### PROBLEM STATEMENT
Instruction for the data below: set down exactly the lines from the line with "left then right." to the line with "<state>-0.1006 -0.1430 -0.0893", inclusive, and no others.
* * * * *
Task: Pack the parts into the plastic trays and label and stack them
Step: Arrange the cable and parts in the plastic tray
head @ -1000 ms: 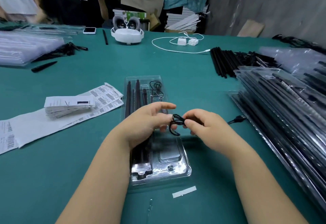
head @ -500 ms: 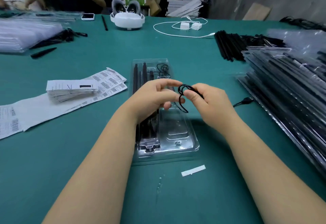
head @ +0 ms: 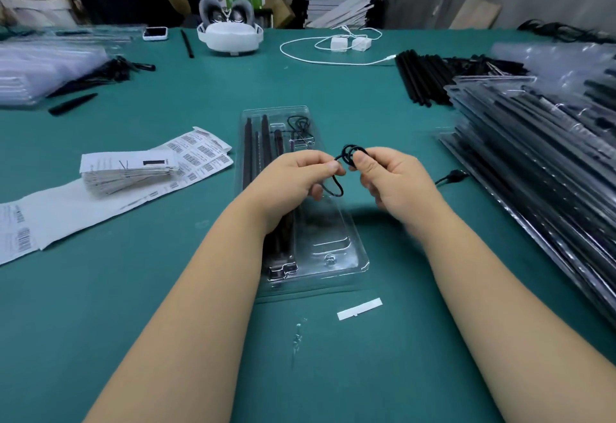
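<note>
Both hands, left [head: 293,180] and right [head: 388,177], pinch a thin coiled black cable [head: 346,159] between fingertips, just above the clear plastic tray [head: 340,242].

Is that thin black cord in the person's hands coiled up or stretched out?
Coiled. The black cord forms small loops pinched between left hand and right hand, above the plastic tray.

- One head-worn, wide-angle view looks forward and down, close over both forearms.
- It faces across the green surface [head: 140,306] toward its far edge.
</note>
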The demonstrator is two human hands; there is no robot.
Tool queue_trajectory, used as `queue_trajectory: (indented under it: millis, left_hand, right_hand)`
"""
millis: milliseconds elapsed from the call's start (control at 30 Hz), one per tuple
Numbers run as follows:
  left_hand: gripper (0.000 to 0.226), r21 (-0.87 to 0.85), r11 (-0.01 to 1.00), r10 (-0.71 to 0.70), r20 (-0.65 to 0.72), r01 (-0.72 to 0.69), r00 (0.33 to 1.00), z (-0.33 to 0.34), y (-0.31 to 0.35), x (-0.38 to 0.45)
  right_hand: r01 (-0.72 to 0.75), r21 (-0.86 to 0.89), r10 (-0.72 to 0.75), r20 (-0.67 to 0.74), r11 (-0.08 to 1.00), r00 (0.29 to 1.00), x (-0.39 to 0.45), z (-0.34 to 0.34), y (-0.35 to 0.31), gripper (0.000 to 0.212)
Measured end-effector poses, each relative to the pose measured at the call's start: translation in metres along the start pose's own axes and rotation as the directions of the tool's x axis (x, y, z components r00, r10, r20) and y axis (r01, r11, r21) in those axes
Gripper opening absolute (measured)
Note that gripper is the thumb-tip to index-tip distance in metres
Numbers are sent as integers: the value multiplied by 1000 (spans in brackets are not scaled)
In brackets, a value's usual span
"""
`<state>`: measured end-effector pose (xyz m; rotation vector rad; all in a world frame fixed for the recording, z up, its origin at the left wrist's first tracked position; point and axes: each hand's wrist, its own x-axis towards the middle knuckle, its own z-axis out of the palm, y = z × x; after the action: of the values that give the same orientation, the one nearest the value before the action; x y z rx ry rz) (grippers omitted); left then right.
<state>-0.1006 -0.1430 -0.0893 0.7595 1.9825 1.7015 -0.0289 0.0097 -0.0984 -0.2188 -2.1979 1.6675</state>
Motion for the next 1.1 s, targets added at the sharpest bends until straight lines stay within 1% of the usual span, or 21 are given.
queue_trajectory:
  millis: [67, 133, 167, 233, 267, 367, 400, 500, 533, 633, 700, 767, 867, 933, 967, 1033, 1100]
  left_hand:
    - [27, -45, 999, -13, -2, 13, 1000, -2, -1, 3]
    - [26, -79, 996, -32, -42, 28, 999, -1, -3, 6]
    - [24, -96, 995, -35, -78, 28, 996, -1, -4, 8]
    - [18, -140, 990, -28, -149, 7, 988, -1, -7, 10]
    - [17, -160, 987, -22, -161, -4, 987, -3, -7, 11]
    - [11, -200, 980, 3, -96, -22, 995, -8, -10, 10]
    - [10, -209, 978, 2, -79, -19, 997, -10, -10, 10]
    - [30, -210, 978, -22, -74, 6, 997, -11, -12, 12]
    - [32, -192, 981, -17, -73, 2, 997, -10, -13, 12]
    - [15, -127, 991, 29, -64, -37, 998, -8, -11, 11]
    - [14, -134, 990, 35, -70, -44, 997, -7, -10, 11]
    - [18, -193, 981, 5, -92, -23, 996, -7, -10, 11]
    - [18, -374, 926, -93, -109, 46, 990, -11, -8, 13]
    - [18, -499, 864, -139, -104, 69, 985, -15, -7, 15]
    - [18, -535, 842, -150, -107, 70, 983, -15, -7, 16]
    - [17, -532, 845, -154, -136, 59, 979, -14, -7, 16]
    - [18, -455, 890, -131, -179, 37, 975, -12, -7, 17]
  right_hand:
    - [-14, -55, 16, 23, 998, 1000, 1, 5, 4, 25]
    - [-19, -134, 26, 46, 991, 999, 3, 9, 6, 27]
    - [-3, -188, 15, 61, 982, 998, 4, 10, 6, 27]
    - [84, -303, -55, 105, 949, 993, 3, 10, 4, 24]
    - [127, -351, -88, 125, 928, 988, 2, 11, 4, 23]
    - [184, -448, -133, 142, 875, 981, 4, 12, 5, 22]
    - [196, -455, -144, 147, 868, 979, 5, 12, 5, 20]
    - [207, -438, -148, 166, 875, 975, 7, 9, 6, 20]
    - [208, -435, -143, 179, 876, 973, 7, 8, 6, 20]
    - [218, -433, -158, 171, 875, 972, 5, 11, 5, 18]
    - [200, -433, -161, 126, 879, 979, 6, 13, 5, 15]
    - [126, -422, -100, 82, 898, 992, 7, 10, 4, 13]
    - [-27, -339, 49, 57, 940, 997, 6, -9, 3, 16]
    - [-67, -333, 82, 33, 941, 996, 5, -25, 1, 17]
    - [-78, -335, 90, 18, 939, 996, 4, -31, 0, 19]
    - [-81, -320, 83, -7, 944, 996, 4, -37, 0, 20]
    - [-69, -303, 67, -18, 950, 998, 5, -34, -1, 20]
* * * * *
### EXPECTED OUTPUT
`<state>`: measured end-effector pose (xyz m; rotation vector rad; all in a world frame fixed for the recording, z up, its origin at the left wrist's first tracked position; point and axes: each hand's wrist, its own x-axis towards the middle knuckle, its own z-axis out of the palm, y = z × x; after the action: of the values that give the same orientation, the one nearest the value before the action; x y z rx ry rz) (grippers omitted); left then right.
<state>-0.1006 -0.1430 -0.0893 0.7595 1.9825 1.7015 -0.0289 0.0097 -0.0984 -0.2188 -2.1979 1.6675</state>

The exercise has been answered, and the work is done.